Hematopoietic cells, given the relative ease of their isolation from the blood, represent a tractable system for measuring changes in gene expression that accompany developmental progression and can be used to identify lineage relationships based on the hierarchical clustering of coregulated gene expression. However, gene expression by effector cells may prove to be more complex, as hinted at by the patterns of hypersensitivity to DNAse I observed by Stamatoyannopoulos and colleagues (Nature 489, 75–82, 2012). In that study, genes involved in the immune response had the most diverse array of enhancer-promoter interactions, which perhaps reflects the need for tight control to elicit a robust but transient immune response to prevent collateral tissue damage or autoimmunity.
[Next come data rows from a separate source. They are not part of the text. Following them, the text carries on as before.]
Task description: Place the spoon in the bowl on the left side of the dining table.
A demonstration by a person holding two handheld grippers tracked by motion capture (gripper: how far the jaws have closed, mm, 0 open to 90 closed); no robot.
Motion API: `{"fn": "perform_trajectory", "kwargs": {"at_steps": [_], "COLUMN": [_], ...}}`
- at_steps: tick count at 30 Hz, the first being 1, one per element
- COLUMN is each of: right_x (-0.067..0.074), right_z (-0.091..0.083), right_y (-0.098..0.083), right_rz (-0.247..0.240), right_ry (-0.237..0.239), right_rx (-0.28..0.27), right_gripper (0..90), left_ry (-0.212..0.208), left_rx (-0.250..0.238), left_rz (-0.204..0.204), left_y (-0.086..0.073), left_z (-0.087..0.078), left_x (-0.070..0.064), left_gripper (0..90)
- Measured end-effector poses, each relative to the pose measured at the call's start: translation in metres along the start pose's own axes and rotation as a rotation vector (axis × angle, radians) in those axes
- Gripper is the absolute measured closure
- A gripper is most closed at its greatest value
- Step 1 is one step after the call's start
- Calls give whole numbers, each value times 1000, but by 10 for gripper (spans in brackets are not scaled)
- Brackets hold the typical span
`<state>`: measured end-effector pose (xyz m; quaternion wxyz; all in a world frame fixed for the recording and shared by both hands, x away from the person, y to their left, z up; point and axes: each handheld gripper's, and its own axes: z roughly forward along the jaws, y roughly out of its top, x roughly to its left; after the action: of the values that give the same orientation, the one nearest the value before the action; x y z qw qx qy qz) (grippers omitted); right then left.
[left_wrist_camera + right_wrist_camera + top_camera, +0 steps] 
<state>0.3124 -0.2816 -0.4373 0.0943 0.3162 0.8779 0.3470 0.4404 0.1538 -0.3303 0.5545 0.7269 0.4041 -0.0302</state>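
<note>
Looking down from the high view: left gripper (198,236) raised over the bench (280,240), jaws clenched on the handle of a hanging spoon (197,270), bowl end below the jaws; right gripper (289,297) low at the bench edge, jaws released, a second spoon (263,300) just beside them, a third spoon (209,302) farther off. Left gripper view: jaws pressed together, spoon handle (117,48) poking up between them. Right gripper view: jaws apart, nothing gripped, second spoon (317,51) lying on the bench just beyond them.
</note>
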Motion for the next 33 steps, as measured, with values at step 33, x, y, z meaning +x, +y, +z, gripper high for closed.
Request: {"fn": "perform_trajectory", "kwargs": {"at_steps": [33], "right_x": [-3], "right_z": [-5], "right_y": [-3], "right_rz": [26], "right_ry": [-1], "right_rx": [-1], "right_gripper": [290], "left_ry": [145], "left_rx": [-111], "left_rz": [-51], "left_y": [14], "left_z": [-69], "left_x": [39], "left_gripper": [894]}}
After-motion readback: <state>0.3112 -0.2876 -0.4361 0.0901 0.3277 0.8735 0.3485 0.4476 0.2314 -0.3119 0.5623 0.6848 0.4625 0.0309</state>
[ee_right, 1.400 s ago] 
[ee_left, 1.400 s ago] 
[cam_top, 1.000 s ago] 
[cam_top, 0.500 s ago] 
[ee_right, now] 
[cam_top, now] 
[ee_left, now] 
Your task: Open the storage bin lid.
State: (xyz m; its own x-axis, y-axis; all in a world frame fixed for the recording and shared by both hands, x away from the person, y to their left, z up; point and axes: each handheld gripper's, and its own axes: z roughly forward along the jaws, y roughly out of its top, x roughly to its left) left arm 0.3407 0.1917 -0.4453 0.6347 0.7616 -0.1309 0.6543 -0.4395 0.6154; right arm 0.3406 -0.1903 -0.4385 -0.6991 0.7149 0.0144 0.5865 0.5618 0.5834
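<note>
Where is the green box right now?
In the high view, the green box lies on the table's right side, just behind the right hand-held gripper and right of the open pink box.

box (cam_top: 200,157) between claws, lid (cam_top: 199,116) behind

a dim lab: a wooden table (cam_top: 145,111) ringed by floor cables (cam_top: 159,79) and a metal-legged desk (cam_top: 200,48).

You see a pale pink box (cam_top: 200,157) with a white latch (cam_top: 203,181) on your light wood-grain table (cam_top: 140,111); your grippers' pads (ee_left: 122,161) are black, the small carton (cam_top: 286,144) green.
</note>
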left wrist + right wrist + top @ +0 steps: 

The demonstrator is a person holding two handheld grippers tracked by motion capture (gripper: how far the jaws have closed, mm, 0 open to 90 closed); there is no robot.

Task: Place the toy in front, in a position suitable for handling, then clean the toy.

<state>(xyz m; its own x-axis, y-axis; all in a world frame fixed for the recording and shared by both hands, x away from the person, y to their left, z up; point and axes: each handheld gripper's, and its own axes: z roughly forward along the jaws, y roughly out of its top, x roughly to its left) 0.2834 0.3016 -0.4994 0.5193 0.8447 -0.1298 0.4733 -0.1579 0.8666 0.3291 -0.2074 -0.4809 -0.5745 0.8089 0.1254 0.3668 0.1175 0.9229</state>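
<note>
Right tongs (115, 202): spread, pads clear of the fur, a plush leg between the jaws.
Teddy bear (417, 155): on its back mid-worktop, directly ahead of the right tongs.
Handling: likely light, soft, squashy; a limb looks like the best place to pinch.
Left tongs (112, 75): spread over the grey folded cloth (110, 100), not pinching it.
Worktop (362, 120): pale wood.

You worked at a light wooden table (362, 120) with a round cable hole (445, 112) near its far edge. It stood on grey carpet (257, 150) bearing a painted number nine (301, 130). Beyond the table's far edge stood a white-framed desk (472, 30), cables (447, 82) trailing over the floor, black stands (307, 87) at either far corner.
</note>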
Nature Immunology has published systematic analyses of transcriptional profiling of cells of the mouse immune system done under the aegis of the Immunological Genome project consortium (including the Resource in this issue by Randolph and colleagues). Although these studies have not examined the genome-wide chromatin landscape associated with gene-expression patterns as described above, they have identified developmental relationships and common functional pathway modules based on gene ontogeny patterns. Previously unanticipated phenotypic molecules and transcription factors have been identified as unique markers of various stages of lineage development. These markers and nodal points can be modulated to assess their role in regulating the development or function of cells of the immune response and/or their contribution to immunity or tolerance. Moreover, how these factors influence gene expression, or are altered themselves, in response to overt immunization or infection can likewise be easily tested in various mouse models. Cross-comparison of mouse expression profiles with those of the human ENCODE project should also provide evidence of functional relevance.

The ENCODE and Immunological Genome consortia are providing rich resources to the biological science community. These framework data sets and associated analytical tools make it possible to formulate more specific hypothesis-driven questions and to identify common patterns of gene expression and regulation. The immunology community should embrace such efforts.